Repeat exactly the lines from the line containing "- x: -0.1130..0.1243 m" through the last line of the records below, inclusive, and nothing else.
● ● ● ● ● ● ●
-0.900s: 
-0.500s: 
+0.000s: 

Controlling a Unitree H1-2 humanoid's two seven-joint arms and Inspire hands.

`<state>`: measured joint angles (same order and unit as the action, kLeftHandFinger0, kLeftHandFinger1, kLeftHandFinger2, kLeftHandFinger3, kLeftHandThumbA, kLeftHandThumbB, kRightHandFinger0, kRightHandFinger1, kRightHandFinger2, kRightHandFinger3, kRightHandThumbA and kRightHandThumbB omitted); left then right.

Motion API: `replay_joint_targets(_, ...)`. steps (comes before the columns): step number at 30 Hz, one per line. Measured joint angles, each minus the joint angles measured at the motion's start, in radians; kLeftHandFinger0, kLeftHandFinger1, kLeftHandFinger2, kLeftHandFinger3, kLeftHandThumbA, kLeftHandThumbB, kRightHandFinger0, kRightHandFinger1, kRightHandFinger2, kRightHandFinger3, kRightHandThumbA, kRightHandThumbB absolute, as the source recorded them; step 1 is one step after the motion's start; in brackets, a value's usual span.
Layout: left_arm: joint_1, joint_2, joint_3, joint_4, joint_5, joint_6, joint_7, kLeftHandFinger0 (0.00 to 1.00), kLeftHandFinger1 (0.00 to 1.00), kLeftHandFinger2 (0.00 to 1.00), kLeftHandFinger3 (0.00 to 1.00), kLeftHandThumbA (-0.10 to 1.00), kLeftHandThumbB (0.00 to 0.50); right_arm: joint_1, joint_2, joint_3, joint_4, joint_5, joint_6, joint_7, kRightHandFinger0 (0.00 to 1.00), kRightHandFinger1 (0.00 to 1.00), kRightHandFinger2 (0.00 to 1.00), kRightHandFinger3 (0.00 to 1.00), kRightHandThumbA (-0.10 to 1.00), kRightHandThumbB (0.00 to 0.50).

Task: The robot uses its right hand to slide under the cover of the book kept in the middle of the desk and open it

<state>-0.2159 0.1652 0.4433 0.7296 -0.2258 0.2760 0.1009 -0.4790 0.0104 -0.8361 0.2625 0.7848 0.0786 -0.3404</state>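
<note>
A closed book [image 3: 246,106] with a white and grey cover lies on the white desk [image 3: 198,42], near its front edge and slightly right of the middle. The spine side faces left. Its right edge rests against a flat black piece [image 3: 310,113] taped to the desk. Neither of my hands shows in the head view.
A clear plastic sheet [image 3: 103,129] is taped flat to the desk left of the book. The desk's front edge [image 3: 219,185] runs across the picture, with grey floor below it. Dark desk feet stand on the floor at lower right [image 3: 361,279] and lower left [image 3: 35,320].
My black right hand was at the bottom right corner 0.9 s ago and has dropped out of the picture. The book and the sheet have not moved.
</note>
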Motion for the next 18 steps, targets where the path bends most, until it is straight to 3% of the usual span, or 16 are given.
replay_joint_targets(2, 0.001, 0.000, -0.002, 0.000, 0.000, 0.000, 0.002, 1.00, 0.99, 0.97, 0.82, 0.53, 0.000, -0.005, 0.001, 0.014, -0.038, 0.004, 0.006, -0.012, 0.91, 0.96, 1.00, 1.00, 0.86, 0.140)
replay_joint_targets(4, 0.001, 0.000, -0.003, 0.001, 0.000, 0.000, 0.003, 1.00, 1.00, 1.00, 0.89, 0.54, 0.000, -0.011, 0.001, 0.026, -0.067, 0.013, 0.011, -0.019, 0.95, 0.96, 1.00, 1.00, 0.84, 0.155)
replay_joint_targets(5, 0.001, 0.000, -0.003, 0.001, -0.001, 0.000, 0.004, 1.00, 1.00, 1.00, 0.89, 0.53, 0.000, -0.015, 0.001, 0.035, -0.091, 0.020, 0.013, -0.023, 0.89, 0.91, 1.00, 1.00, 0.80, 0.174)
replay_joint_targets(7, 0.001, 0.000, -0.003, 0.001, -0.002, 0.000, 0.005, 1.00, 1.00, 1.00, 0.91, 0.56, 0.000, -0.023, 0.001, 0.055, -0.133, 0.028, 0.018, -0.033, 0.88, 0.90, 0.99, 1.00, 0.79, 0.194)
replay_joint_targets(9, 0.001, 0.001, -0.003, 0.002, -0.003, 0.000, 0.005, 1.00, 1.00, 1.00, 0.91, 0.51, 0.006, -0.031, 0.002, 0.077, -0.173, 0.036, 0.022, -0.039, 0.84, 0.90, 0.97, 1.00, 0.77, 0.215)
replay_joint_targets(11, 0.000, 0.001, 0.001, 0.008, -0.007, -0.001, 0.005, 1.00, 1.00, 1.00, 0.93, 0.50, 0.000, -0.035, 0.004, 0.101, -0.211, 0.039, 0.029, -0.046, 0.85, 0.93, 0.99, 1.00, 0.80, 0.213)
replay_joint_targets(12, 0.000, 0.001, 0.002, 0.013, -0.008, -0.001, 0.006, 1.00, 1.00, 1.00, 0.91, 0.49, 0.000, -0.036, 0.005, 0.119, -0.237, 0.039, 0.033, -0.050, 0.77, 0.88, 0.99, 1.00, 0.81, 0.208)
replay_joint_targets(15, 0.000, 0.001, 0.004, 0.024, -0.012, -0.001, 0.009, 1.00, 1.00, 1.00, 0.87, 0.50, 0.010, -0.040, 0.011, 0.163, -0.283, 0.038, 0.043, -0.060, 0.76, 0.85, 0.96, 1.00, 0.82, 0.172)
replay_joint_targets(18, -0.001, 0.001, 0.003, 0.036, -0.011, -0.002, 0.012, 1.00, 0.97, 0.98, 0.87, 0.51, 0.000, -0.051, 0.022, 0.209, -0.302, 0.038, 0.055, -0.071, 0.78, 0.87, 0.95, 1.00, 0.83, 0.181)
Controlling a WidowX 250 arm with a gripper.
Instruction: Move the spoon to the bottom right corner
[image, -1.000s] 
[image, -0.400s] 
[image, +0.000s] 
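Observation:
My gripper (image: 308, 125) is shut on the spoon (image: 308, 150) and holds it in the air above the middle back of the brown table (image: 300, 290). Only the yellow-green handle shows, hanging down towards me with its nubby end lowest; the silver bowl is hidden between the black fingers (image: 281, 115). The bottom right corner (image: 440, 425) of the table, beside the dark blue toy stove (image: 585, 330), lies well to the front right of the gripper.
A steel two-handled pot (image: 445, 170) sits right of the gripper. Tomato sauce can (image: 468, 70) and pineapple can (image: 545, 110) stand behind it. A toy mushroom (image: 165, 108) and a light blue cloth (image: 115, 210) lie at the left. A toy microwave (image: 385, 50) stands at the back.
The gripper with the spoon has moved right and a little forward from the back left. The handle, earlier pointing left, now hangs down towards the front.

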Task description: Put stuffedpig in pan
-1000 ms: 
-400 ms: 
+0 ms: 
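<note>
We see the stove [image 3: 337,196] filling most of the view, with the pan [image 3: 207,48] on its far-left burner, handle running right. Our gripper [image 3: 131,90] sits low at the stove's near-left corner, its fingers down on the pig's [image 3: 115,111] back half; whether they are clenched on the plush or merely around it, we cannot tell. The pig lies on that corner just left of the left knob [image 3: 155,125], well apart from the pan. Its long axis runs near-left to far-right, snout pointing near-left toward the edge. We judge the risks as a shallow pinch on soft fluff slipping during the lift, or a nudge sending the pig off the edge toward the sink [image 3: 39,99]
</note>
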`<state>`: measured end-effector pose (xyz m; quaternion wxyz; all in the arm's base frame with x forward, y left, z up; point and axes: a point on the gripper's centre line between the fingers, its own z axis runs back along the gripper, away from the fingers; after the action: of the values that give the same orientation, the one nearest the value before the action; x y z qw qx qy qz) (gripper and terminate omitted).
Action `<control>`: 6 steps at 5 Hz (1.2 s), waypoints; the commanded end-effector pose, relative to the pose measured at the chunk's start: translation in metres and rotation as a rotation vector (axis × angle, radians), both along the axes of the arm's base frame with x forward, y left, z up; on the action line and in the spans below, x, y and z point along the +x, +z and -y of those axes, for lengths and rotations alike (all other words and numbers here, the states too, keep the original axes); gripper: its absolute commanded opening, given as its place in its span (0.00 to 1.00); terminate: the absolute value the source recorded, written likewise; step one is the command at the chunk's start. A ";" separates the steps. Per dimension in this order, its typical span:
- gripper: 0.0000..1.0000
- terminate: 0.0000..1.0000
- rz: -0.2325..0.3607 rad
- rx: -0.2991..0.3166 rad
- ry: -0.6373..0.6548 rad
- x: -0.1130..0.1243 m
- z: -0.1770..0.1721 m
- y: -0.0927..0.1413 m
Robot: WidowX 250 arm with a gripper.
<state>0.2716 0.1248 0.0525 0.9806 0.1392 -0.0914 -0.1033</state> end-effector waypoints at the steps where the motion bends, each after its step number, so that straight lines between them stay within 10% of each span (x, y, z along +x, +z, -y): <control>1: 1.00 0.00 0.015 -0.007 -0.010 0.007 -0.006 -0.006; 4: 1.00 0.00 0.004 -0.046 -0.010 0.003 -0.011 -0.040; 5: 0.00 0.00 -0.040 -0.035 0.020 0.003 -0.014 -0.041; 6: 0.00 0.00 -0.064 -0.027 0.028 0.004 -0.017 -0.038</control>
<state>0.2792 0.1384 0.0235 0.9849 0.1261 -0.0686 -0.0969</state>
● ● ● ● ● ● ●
**Answer space**
- x: -0.1130..0.1243 m
- z: -0.1770..0.1721 m
- y: -0.0927..0.1413 m
Robot: WidowX 250 arm with a gripper.
<state>0.2716 0.1248 0.0525 0.9806 0.1392 -0.0914 -0.1033</state> end-effector waypoints at the steps where the motion bends, each after its step number, so that straight lines between them stay within 10% of each span (x, y, z along +x, +z, -y): <control>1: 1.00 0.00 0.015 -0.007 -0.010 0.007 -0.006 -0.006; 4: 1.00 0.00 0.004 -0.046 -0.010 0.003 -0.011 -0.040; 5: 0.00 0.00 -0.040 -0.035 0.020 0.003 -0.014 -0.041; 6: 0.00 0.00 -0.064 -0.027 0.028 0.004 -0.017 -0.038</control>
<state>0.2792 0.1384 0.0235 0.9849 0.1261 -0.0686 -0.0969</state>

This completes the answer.